I'm very new to perl. Need some assistance in the below scenario.
I have declared an array and trying to initialize like
my @array1;
$array1[0] = 1;
$array1[1] = 2;
$array1[3] = 4;
Now I want to insert another array lets say my @data = [10,20,30]; at index 2 of array1.
So after insert array1 should look like [1, 2, [10,20,30],4]
How can I do that?
You will need to use array references.
In short you can do
$array1[2] = \@data;
This will make the second member of $array1 a reference to @data. Because this is a reference you can't access it in quite the same way as a normal array. To access @data via array1 you would use @{$array1[2]}. To access a particular member of the reference to @data you can use -> notation. See for example the simple program below:
use strict;
use warnings;
my @array1;
$array1[0] = 1;
$array1[1] = 2;
$array1[3] = 4;
my @data = (10,20,30);
$array1[2] = \@data;
print "A @array1\n"; #Note that this does not print contents of data @data
print "B @{$array1[2]}\n"; #Prints @data via array1
print "C $array1[2]->[0]\n"; #Prints 0th element of @data
You can write
$array1[2] = [10,20,30];
Be aware that what you inserting into the host array is actually an array reference. Hence the syntax: [10,20,30] is a reference while (10,20,30) is a list proper.
Perl doesn't have nested arrays.
Perl doesn't have nested array? it's absolutely wrong, Perl supports multi-dimensional arrays well.

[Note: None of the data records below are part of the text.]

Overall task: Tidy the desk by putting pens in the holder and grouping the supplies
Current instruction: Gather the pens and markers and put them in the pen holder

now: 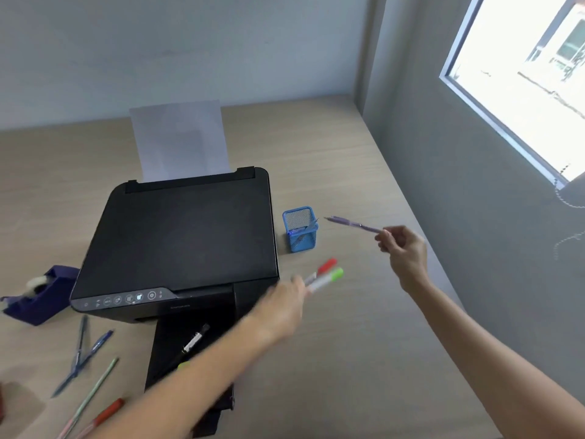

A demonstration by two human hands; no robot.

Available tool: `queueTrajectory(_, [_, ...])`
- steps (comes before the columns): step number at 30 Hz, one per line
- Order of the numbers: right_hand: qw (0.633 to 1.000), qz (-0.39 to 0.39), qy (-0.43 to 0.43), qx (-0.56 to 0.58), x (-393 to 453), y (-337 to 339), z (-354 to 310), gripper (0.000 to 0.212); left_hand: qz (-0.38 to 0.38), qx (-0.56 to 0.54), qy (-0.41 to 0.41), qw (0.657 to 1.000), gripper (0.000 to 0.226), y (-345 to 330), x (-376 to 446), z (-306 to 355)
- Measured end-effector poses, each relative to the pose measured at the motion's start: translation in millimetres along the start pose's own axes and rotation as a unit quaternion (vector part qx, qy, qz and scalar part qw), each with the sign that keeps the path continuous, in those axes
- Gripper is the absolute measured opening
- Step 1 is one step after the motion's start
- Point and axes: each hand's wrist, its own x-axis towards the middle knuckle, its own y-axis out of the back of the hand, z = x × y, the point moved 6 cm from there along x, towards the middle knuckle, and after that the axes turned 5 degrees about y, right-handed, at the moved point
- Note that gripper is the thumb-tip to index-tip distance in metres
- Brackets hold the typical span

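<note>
Beside the printer [177,236], the blue holder [300,229] has about one pen in it. The right hand [403,251] pinches a purple pen [353,224] just right of it; the left hand [285,307] grips two markers [326,275]. Pens [84,359] left of the output tray, a marker [194,342] on it and the tape dispenser [38,294] remain ungrouped.

Both arms outstretched; left hand [285,307] blurred, right hand [405,255] pinching.
</note>
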Motion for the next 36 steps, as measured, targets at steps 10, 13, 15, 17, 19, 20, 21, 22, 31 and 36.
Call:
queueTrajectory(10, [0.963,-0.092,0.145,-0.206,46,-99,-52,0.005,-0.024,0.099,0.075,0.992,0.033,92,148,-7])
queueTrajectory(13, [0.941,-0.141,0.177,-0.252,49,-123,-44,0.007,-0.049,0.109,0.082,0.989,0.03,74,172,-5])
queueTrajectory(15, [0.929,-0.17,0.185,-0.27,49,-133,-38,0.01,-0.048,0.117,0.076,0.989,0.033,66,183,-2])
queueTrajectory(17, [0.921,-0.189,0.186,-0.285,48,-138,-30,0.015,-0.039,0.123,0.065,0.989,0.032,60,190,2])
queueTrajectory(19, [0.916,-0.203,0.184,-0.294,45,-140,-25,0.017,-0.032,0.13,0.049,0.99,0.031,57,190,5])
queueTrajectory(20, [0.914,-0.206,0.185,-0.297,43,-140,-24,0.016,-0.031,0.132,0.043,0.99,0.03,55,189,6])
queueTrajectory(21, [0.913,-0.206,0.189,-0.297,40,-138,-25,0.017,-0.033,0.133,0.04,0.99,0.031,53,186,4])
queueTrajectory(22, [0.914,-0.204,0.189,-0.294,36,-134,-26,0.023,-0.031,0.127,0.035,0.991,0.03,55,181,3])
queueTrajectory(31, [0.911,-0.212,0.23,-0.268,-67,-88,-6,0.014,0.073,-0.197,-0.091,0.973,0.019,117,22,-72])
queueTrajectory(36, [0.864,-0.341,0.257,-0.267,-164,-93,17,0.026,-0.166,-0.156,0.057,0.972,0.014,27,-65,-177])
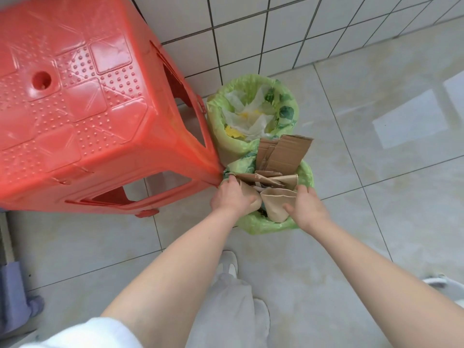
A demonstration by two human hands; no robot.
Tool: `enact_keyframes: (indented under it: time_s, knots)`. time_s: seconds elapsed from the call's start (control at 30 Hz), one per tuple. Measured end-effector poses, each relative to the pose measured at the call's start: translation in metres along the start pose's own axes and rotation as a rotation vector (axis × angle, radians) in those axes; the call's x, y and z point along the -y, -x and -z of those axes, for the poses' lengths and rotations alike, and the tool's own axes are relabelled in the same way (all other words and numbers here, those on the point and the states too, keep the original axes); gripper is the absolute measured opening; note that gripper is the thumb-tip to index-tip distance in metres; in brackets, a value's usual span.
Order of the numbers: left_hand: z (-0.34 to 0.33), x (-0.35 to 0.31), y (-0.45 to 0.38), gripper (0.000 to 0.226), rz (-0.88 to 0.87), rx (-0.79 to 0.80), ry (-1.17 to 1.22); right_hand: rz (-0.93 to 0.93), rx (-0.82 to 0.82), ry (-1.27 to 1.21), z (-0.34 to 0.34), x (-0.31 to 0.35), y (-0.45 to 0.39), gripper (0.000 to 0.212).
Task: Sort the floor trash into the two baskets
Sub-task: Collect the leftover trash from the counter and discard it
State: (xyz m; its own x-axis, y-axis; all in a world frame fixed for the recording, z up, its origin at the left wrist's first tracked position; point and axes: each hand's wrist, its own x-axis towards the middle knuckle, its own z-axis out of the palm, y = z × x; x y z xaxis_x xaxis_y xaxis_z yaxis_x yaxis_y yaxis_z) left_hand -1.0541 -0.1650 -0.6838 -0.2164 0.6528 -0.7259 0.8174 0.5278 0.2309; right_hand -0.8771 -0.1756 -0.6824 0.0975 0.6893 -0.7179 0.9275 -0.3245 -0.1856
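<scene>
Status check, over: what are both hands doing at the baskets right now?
Left hand and right hand both pressing brown paper cups into near basket. Cardboard sticks up out of it. Far basket holds plastic wrappers. Red stool crowds left.

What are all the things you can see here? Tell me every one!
stool: one, red plastic, on the left beside the baskets
far basket: one, green liner, by the wall, holding white and yellow scraps
near basket: one, green liner, holding brown trash
cardboard: several brown pieces, sticking up from the near basket
paper cup: one, brown, squashed, in the near basket
left hand: one, holding brown paper
right hand: one, fingers on the paper cup
</scene>
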Motion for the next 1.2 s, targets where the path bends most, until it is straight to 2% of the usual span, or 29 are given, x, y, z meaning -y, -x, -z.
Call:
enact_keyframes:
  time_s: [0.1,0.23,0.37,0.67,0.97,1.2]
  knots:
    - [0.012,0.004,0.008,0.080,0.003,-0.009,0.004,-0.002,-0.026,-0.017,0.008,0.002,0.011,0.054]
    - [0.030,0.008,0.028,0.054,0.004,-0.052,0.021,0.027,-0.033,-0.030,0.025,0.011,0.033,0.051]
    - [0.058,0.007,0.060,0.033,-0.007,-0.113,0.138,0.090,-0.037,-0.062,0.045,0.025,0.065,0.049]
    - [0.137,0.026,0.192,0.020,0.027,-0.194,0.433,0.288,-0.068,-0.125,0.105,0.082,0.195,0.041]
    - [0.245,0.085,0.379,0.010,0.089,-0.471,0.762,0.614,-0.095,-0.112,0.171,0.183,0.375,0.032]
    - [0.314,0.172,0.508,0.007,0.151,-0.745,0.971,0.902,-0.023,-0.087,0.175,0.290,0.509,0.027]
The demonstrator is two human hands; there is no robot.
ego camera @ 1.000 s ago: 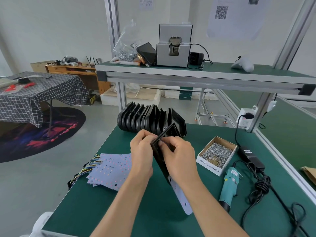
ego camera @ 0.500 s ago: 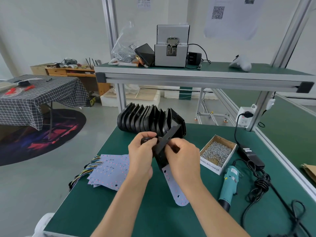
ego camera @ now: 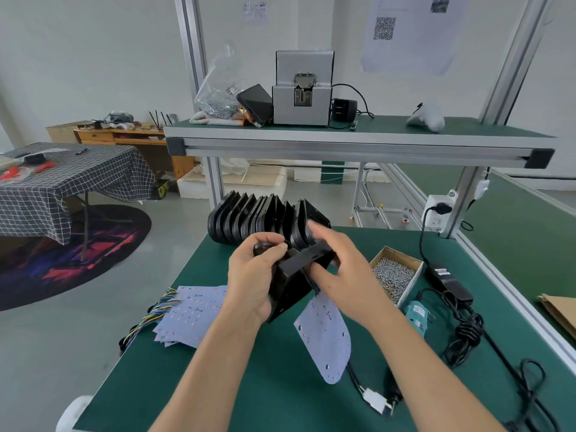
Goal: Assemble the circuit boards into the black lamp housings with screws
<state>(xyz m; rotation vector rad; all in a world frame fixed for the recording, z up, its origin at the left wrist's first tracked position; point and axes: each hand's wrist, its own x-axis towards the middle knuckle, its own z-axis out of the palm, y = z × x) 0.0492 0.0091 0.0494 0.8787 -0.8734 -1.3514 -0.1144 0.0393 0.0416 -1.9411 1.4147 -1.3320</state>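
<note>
Where the green table (ego camera: 218, 397) meets its left edge, a fanned stack of pale circuit boards (ego camera: 194, 316) lies flat, its coloured wire leads (ego camera: 152, 316) trailing over that edge. Next item, at the far edge: a row of black lamp housings (ego camera: 249, 218) standing on edge, packed side by side. Raised above the table's middle: one black housing (ego camera: 293, 279), tilted, held between both hands. Left hand (ego camera: 252, 282): fingers curled over the housing's upper left end, palm against its side, a firm grasp. Right hand (ego camera: 339, 272): thumb and lower fingers pressed to the housing's right side, upper fingers extended and motion-blurred (how firm the hold is cannot be told). Hanging below the housing, under the right wrist: a single pale circuit board (ego camera: 327, 335), lower end near the table. Beneath it, toward the near edge: a black cable with a white connector (ego camera: 374, 400). Right of the hands: an open cardboard box of screws (ego camera: 394, 275). Beside that, nearer the right edge: a teal electric screwdriver (ego camera: 417, 316) lying flat, then a black power adapter (ego camera: 448, 280) and its coiled cord (ego camera: 467, 335).
</note>
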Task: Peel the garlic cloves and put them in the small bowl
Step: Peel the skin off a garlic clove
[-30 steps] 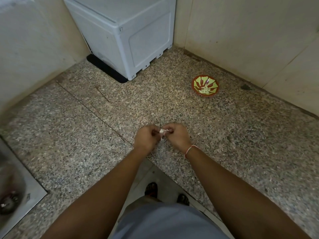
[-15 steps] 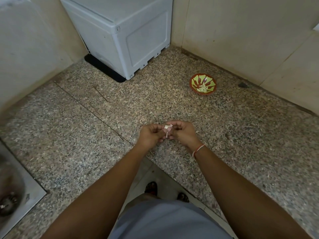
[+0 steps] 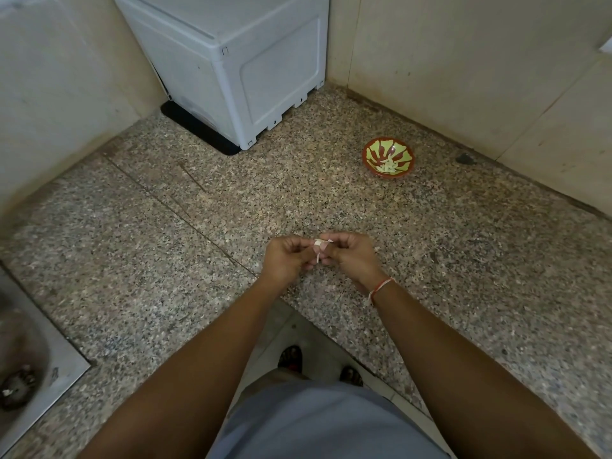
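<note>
Above the speckled granite counter (image 3: 172,266), my left hand (image 3: 286,260) and my right hand (image 3: 349,255) meet fingertip to fingertip. Between them they pinch a small white garlic clove (image 3: 319,242), with a thin strip of skin hanging down from it. Most of the clove is hidden by my fingers. The small bowl (image 3: 388,157), red-rimmed with a green and red pattern, sits on the counter far beyond my right hand, close to the back wall. A few pale pieces lie inside it.
A white plastic box (image 3: 238,61) stands on a black mat in the back corner. A steel sink (image 3: 23,366) is set into the counter at the left edge. Walls close the counter on the left, back and right. A dark spot (image 3: 465,158) marks the counter by the back wall.
Both hands have turned slightly, palms more upward, still working the clove. A strip of skin now hangs from the clove. The camera has tipped a little.
</note>
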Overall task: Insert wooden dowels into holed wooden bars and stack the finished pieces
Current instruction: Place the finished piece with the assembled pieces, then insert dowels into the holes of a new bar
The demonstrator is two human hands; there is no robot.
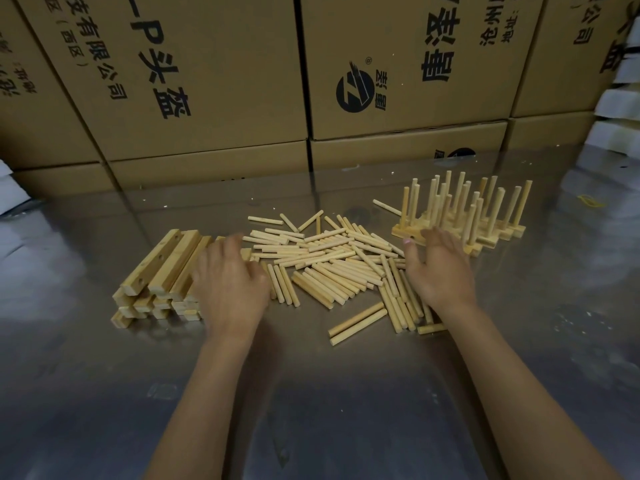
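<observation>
A stack of holed wooden bars lies at the left of a reflective metal table, with no dowels fitted in the bars that show. The person's left hand is stretched toward the right edge of that stack, palm down, fingers relaxed and blurred; it appears to grip nothing, though whether the fingertips touch a bar cannot be told. In the middle sprawls a loose heap of wooden dowels, lying flat and crossing one another. The right hand hovers at the heap's right edge, palm turned inward, thumb raised and fingers spread wide, holding nothing. Just beyond it, at the right, stand the finished pieces, bars with dowels upright in them, set close together. Printed cardboard cartons wall off the back of the table.

The moment looks like the gap between pieces: both hands free, one reaching for a fresh bar, the other near the dowels. The next move likely calls for lifting a single bar clear of the stack, holes turned up, and pinching one dowel out of the tangle without dragging its neighbours.
</observation>
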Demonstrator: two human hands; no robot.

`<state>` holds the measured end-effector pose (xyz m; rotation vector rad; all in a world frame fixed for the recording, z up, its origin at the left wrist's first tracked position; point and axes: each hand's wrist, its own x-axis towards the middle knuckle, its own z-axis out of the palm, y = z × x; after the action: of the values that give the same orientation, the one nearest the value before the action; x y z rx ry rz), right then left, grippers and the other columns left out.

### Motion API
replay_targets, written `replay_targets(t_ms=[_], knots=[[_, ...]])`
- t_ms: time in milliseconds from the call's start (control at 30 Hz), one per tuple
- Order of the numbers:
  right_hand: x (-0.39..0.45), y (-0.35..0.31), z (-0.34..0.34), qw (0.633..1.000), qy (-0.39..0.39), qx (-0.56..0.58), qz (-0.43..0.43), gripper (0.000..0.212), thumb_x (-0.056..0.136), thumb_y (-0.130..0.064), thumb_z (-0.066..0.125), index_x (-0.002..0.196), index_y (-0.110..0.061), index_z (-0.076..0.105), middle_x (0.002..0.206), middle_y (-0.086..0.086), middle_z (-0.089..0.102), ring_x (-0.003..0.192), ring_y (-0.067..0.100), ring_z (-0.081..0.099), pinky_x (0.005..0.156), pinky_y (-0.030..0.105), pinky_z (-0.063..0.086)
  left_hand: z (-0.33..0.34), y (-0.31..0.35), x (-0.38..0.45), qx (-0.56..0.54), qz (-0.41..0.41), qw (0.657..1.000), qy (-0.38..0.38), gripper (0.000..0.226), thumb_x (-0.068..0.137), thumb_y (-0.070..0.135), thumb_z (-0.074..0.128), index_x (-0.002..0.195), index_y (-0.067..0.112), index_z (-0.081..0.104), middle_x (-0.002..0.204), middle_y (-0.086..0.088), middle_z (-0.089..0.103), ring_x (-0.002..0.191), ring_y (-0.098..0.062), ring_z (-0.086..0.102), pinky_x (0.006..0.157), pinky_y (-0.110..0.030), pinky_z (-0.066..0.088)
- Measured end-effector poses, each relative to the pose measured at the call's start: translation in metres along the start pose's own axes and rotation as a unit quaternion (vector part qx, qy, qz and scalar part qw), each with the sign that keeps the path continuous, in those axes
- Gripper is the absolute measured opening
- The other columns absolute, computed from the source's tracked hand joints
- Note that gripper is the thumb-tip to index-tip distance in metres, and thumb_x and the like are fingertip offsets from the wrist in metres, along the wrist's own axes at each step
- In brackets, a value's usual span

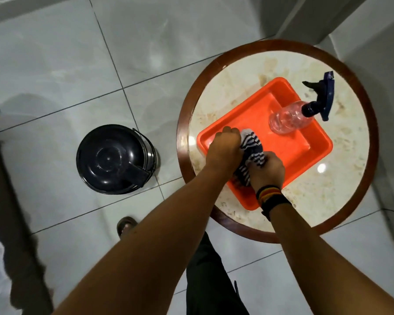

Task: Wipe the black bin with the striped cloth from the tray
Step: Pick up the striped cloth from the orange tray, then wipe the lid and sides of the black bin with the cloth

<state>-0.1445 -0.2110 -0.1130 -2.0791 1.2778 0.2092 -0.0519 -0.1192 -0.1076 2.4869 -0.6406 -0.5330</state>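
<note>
The striped cloth [251, 153], bunched navy-and-white, lay in the orange tray [305, 146]; my left hand [225, 146] and right hand [267, 170] both clutched it. A spray bottle [289, 119] stood beside; the black bin [114, 159] sat lidded on the floor.

Soft blur, overhead glare, edge distortion

two hands [225, 146], one striped cloth [251, 148]; one tray [305, 151], one bin [114, 159], one spray bottle [289, 118]
</note>
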Motion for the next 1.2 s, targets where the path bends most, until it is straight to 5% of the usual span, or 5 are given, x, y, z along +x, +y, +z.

You can use splice for doing so.
use Data::Dumper;
splice @array1, 2, 0, @data;
print Dumper \@array1;
the splice prototype is:
splice [origin array], [index], [length of elements to replace], [replacement]
splice doesn't return the modified array. splice modifies the array in place and returns the removed elements (or the last removed element in scalar context).
splice @array1, 2, 0, @data? Will it update?
[] characters, since those have meaning in Perl. Or use some other characters. I'm also not sure if this actually answers OP's question, since they want a nested array, and I believe this won't nest the replacement.